American expat. Left a corporate engineering job, 12 years in Asia.

Watch this first, then read the breakdown below.

Why Six Figures Doesn't Feel Like Six Figures Anymore

You pull up to the office in a decent car. People think you've made it. Society gives you the nod. And deep down, your stomach knows something's off.

Here's where the money actually goes. Rent slaps you for a huge chunk of the check. Then the car note, because you can't pull up in a hooptie. Then health insurance, because staying healthy in America is expensive. Then taxes. By the time it's all out, that "good salary" feels like survival money.

I call this being a high-status peasant. You're working inside the kingdom, you've got a nice title, but the king has all the resources. You grind yourself to the bone and you still don't capture much of the value you create.

The Red Queen Trap

There's a scene in Through the Looking Glass, the sequel to Alice in Wonderland, where the Red Queen tells Alice that in her world you have to run as fast as you can just to stay in the same place.

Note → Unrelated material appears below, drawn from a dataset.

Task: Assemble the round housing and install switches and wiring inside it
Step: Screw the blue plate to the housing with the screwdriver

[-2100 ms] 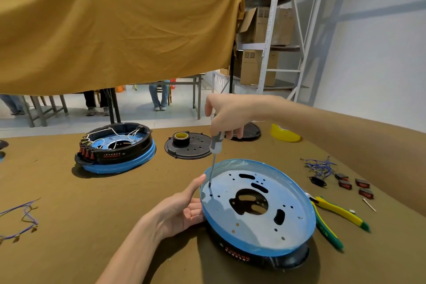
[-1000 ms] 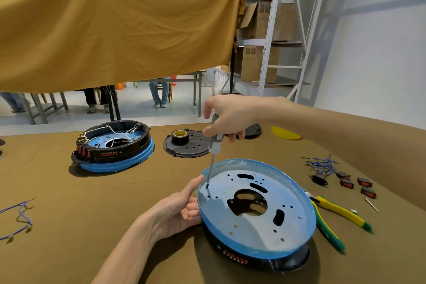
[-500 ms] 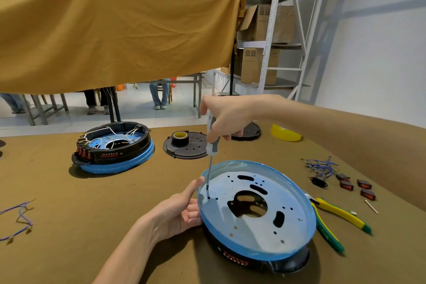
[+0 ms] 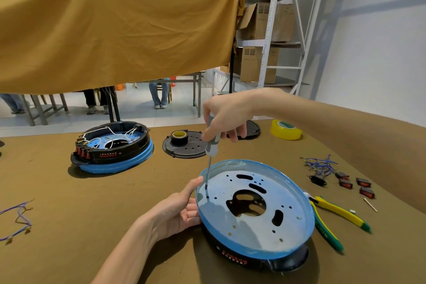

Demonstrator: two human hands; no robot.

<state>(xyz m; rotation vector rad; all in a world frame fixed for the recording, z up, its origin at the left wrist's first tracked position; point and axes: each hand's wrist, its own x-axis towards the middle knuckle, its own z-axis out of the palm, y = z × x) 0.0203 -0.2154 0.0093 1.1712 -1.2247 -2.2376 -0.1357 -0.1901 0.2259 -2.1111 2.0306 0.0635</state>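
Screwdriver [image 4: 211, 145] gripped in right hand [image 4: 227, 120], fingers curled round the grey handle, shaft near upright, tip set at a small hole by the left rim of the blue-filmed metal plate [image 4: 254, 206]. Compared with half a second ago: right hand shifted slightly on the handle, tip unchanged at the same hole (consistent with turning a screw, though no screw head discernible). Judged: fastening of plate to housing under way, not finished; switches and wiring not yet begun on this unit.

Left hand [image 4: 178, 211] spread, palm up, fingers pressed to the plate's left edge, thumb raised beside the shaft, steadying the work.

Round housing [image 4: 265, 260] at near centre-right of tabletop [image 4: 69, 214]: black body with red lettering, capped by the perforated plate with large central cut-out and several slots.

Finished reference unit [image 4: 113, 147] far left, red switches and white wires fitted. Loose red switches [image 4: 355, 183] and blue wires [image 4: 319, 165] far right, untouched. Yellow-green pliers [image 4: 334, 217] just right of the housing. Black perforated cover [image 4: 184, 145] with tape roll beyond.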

That's the American professional. You get the raise, and rent goes up. Health insurance goes up. You get taxed harder. You're sprinting, and you're not moving. The biggest trap isn't failing in America. It's winning in America and realizing the prize is a cage you locked yourself into, because every time you make more, the system tells you to upgrade the phone, the wardrobe, the car, the house.

You don't beat the Red Queen by running faster. You beat her by getting off the treadmill and changing your environment.

What That Same Salary Buys Somewhere Else

Here's the cheat code. The problem usually isn't your income. It's where you're spending it.

Take that same work ethic overseas and the math flips. Instead of $3,000 to $4,000 a month in rent, your rent might be around $1,000, and you're living like a baller. A couple thousand dollars a month in a place like Thailand, Vietnam, or Cambodia buys a life that would cost you six figures of lifestyle back in the States. Lower stress, fresh food for a dollar fifty, and you don't have to grind as hard to afford it.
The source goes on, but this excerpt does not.